Pil USA, l’economia americana cresce più delle attese
pubblicato:PIL Usa: dati ancora migliori delle attese, ma intanto il governo prepara licenziamenti di massa nella pubblica amministrazione in vista del pericolo la prossima settimana di un nuovo shutdown

Altro che recessione. Il secondo trimestre degli Stati Uniti ha registro un Pil in prima lettura in crescita del 3,0%, in seconda lettura del 3,3% e nella terza lettura odierna del 3,8% decisamente meglio del consensus fisso sul dato della seconda lettura e decisamente meglio del 3,0% inizialmente stimato dal Bureau of Economic Analysis, l’agenzia del Dipartimento del Commercio Usa che pubblica questi dati.
Va però detto che il calo del primo trimestre del Pil USA è stato leggermente rivisto al ribasso dal -0,5% al -0,6% Poco male, anzi benissimo.
Pil Usa, le componenti che vanno meglio
I maggiori apporti alla crescita del Prodotto interno lordo a stelle e strisce vengono da Finanza/Assicurazioni (+0,7% di apporto), dall’Informazione (+0,66%), dalla manifattura di beni voluttuari (0,65%), dai servizi professionali (0,50%), dalla manifattura di beni durevoli (+0,46%).

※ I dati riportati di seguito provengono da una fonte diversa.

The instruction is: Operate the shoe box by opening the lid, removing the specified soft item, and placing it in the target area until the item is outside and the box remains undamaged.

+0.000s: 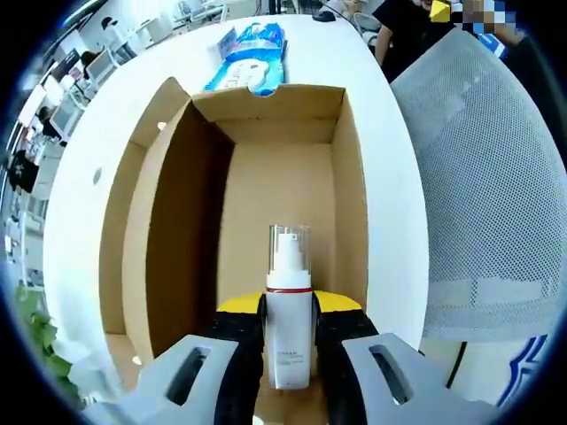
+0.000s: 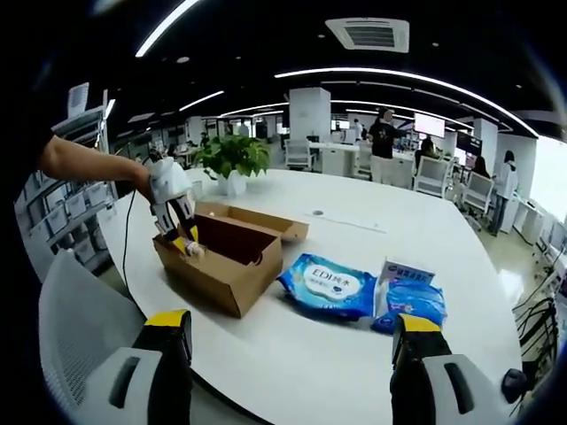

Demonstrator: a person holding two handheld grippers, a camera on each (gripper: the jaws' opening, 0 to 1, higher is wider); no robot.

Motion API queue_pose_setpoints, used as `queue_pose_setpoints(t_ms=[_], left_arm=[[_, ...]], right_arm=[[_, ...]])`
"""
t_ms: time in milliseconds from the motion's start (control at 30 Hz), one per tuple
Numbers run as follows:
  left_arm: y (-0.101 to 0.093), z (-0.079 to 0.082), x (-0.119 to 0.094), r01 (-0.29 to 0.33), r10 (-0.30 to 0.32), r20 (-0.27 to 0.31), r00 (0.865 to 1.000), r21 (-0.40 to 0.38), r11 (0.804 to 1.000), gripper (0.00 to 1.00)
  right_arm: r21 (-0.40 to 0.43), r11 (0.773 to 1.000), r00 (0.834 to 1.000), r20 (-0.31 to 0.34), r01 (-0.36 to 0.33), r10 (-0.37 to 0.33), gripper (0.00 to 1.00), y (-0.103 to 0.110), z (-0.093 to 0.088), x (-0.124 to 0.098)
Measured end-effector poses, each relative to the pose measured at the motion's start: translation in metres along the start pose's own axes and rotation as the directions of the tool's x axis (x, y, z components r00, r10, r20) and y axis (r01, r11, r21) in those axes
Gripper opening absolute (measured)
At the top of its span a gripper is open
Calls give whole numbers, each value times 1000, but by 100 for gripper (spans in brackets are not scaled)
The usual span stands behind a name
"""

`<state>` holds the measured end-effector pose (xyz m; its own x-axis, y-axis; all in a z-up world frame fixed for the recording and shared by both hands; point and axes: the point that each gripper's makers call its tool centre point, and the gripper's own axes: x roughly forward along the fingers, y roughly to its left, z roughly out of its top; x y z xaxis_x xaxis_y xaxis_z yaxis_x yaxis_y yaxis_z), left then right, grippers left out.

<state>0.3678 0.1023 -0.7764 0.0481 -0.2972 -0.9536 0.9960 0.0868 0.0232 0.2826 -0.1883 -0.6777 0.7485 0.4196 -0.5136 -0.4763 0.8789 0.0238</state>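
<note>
An open cardboard shoe box [image 1: 292, 186] lies on the white table [image 1: 106, 115], its lid flap folded out to the left. My left gripper [image 1: 290, 345] is shut on a white pump bottle [image 1: 289, 319] with a red band and clear cap, held over the box's near end. Beyond the box lies a blue soft pack [image 1: 252, 57]. In the right gripper view the box [image 2: 226, 252] sits left of centre, with the left gripper [image 2: 177, 217] at its near-left end holding the bottle. My right gripper [image 2: 291, 354] stands open above the table edge, nothing between its jaws.
Two blue soft packs [image 2: 328, 285] [image 2: 409, 297] lie on the white table [image 2: 354, 372] right of the box. A grey mesh chair [image 1: 496, 177] stands close by the table edge. A potted plant [image 2: 232, 159] sits at the far side. People and desks fill the office behind.
</note>
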Motion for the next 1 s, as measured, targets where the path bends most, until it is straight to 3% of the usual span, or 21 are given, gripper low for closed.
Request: queue_pose_setpoints(t_ms=[367,700,900,1000], left_arm=[[3,27,-22,-72,68,88,994,45,996,19],[-2,51,-35,-119,102,154,983,109,987,19],[-7,71,-44,-162,127,218,968,151,975,19],[-8,79,-47,-179,133,246,960,175,968,19]], right_arm=[[34,999,999,11,-31,31,89,10,8,9],[50,998,999,22,-49,48,78,18,14,15],[105,991,996,53,-79,73,72,27,26,21],[128,987,994,72,-95,86,64,31,33,23]])
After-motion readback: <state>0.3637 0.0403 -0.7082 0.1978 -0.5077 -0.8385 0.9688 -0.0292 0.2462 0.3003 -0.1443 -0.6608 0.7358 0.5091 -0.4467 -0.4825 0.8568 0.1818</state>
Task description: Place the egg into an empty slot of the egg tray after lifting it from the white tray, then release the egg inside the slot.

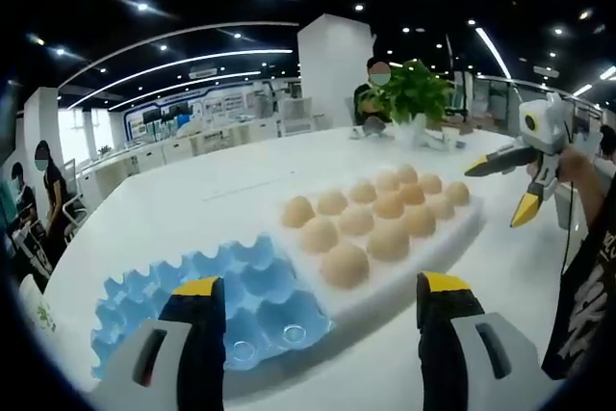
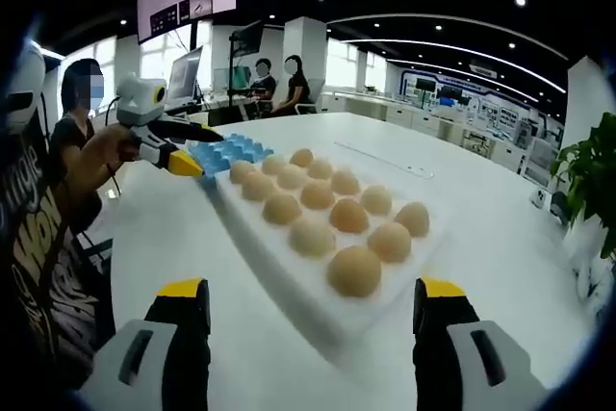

Molto male sono invece andati il commercio al dettaglio (-0,54%), il prodotto del Governo Federale (-0,33%) e le utility (-0,24%).
L’inflazione trimestrale PCE (non quella mensile di agosto in uscita domani, sempre molto attenzionata perché è quella di riferimento della FED) è cresciuta del 2,1% e quella core (senza energia e alimentari freschi) è al 2,6%. Livelli non proprio da sforbiciate imperiose dei tassi, ma la pressione pervicace della Casa Bianca sembra ormai il convitato di pietra delle riunioni della Fed e il mercato valuta con crescente probabilità la perdita dell’autonomia della banca centrale e il rischio che venga abbandonato un approccio dipendente dai dati per un meno chiaro approccio espansivo a tutti i costi.
L’indice dei prezzi degli acquisti interni lordi che misura le variazioni dei prezzi dei beni e dei servizi finali acquistati dai residenti a stelle e strisce è stato rivisto al rialzo dall’1,8% della seconda lettura al 2,0% secondo alcuni osservatori indicherebbe la salute della domanda interna negli States.
In soldoni i profitti dalla produzione attuale, che calcolano i profitti aziendali (comprendendo la valutazione del magazzino e le correzioni del consumo di capitale - capital consumption adjustments) sono cresciuti di 6,8 miliardi di dollari nel secondo trimestre, però, un dato inferiore alla seconda lettura che vedeva l’aumento a 58,7 miliardi.
Usa, il lavoro invia segnali di forza e anche gli ordini
In contemporanea oggi sono giunti anche altri dati salutari sul mondo del lavoro, a partire dal calo delle richieste iniziali di sussidi di disoccupazione da 232 mila a 218 mila unità (consensus 233 mila).
Sul fronte dei consumi sono poi arrivati i dati preliminari di agosto sugli ordinativi di beni durevoli che sono passati da un -2,7% di luglio a un +2,9% a fronte di un consensus posto a -0,3%
Wall Street sottotono, la Casa Bianca paventa un nuovo shutdown
Wall Street non festeggia: S&P 500 -0,42%, Nasdaq 100 -0,52% e DJIA -0,11% Sicuramente non invia segnali di stabilità la notizia che la Casa Bianca ha chiesto alle agenzie federali ieri di prepararsi a piani di licenziamento massiccio durante un possibile government shutdown la prossima settimana.
Si tratterebbe di una doccia fredda rispetto ai licenziamenti temporanei del passato, questa volta il governo minaccia licenziamenti permanenti e coinvolgerebbe i programmi di Social Security, il Medicare, i sussidi per i veterani, le operazioni militari, il law enforcement, l’attuazione delle misure su immigrazione e dazi e di quelle sulla protezione dei confini e il traffico aereo, secondo quanto dichiarato da una fonte all’OMB (Office of Management and Budget) a Politico.
Alla base della crisi ancora una volta un’impasse tra Democratici e Repubblicani sui finanziamenti a Capitol Hill ancora a ridosso della fine dell’anno fiscale il prossimo 30 settembre. Alcune misure tampone passate alla Camera sono state fermate dai Democratici al Senato, un semplice rinvio fino al 21 novembre, ma che, bloccato, lascia di nuovo la patata bollente al Congresso.
Anche questa volta potrebbe alla fine sgonfiarsi tutto, come accade da anni con gli shutdown governativi Usa, ma c’è chi teme che, come per la durate dei licenziamenti, questa volta la ferita occupazionale possa essere più profonda e soprattutto più duratura che nel passato.